July 11, 2026
Git built, tea spilled
Show HN: Learn by rebuilding Redis, Git, a database from scratch
A free coding school drops big promises, and the comments instantly turn into chaos
TLDR: A new free site promises to teach coding by making people rebuild famous tools from scratch instead of copying tutorials. Commenters loved the concept but immediately questioned whether it’s original, complained about sign-up errors, and sparked a mini-drama over possible artificial intelligence-assisted copying.
A shiny new "learn by building it yourself" coding site rolled onto Hacker News with a bold pitch: stop copy-pasting tutorials, start actually making things like Redis, Git, and even a database from scratch. Founder acley framed it like a rebellion against fake learning, saying most beginner lessons let people coast without understanding anything. The sales pitch is undeniably juicy: 80+ courses, free forever, no credit card, and lessons that make you solve the problem instead of just parroting code.

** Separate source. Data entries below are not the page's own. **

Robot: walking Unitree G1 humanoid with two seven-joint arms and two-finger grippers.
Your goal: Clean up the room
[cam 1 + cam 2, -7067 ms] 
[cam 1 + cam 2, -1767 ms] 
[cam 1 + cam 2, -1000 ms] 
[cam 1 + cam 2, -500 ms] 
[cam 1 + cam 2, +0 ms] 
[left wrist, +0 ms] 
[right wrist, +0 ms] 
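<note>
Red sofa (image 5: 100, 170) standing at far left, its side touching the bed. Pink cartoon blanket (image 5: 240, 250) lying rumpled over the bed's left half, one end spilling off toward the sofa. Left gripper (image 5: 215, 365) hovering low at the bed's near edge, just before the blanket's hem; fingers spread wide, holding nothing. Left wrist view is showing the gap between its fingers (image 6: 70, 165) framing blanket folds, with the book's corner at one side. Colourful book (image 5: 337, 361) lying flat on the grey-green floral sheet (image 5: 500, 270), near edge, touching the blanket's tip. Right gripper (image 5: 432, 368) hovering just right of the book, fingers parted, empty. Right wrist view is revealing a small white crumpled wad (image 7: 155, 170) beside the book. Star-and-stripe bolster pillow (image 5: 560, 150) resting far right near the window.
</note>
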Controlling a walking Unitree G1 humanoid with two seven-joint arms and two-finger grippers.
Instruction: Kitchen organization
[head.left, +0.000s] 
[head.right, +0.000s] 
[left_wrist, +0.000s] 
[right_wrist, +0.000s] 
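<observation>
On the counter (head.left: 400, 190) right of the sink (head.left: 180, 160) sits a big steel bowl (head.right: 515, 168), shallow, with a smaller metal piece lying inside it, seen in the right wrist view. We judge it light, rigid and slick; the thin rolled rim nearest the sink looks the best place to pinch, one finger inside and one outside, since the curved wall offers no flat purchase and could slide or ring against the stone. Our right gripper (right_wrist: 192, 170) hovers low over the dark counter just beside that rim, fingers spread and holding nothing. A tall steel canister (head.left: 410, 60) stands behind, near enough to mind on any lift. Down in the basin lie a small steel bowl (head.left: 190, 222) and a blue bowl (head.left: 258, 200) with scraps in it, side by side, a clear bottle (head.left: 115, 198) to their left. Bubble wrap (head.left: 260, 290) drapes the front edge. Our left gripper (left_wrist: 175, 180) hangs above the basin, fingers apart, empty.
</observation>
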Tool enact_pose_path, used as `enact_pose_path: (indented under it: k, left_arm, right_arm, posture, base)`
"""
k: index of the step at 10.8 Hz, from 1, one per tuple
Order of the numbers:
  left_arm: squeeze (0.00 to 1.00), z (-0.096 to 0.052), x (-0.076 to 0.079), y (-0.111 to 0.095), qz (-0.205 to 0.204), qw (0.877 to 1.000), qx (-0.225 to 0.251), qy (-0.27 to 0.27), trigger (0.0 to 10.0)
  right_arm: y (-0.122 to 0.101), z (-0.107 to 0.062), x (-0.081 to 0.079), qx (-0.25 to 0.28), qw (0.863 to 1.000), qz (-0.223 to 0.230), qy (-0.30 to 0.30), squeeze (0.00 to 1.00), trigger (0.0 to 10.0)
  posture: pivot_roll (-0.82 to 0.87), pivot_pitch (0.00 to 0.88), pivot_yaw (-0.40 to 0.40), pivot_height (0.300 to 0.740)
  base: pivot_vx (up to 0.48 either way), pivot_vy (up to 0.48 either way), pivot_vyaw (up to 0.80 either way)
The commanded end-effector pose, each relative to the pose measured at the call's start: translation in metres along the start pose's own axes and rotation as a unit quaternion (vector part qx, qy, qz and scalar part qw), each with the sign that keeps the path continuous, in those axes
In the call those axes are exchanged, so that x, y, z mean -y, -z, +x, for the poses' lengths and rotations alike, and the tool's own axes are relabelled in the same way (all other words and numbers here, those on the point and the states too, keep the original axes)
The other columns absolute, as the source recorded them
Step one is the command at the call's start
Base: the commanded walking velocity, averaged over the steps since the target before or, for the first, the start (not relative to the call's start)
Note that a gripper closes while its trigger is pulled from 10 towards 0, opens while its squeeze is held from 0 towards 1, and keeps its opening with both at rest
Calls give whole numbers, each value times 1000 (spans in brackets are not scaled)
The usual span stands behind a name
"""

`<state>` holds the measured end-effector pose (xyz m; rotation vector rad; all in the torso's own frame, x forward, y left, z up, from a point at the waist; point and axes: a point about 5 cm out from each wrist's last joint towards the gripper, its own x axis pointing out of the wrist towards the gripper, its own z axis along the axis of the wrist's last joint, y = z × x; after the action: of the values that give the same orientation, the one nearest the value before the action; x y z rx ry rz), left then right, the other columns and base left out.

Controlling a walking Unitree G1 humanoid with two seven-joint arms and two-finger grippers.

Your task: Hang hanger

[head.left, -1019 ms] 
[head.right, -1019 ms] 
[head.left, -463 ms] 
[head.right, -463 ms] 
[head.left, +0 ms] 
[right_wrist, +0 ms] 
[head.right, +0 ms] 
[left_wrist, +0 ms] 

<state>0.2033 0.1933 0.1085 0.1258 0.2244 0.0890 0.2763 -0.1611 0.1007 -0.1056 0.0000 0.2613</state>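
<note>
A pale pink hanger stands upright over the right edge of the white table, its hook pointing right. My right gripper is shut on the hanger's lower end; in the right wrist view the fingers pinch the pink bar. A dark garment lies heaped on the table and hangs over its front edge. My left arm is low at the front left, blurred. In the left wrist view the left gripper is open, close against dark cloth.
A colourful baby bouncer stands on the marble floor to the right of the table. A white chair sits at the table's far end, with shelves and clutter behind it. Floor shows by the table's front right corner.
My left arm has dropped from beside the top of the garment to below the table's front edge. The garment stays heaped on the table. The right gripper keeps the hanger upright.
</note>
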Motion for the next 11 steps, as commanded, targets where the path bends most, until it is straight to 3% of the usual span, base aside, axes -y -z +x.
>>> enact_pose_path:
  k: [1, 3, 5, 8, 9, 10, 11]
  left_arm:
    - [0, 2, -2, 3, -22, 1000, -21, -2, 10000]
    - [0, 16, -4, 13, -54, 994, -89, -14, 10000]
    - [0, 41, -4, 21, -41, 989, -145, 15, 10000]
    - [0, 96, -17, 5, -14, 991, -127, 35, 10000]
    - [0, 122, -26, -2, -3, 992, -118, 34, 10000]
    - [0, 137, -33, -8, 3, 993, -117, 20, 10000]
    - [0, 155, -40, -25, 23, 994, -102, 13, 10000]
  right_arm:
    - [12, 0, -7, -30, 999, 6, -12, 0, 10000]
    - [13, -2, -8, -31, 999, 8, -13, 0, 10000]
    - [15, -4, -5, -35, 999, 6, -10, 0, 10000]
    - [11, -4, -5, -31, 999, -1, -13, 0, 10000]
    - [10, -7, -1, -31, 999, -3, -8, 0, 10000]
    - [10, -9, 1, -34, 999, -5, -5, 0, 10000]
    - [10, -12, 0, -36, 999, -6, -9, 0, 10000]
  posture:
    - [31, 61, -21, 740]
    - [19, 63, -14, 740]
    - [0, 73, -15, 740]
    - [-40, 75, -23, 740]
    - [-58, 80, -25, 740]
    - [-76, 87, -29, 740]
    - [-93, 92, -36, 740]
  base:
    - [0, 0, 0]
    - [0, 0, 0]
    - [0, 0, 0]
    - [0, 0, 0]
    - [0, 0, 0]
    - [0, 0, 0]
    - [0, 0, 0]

But the real show was in the comments, where the crowd went from curious to suspicious to lightly feral in record time. One of the first replies basically asked, "Wait, isn't this just Codecrafters?" That's the classic internet challenge: not "is it good?" but "have I seen this before?" Then came the brutal mood swing from people trying to sign up, only to get smacked with "rate limit exceeded" errors. Nothing kills a launch-day victory lap faster than users reporting the front door is jammed.
And then, of course, the spiciest accusation arrived: was some of this material lifted from existing books and washed through artificial intelligence? That raised the temperature fast. Even the typo-filled critique — "good initiative" paired with "a dafor of things are throwing errors" — had the chaotic energy of a live beta roast. In other words: people like the idea, but the comments are demanding proof this is the real thing, not a remix with server issues.
Key Points
- •The platform is centered on learning by rebuilding software systems from scratch through a choose, write, and run workflow.
- •It advertises more than 80 build-from-scratch courses across 9 languages.
- •Lessons are organized into Fundamentals, Intermediate, and Advanced tracks.
- •The article includes a code example implementing Redis-style SET and GET handlers.
- •The platform states it is free forever and does not require a credit card.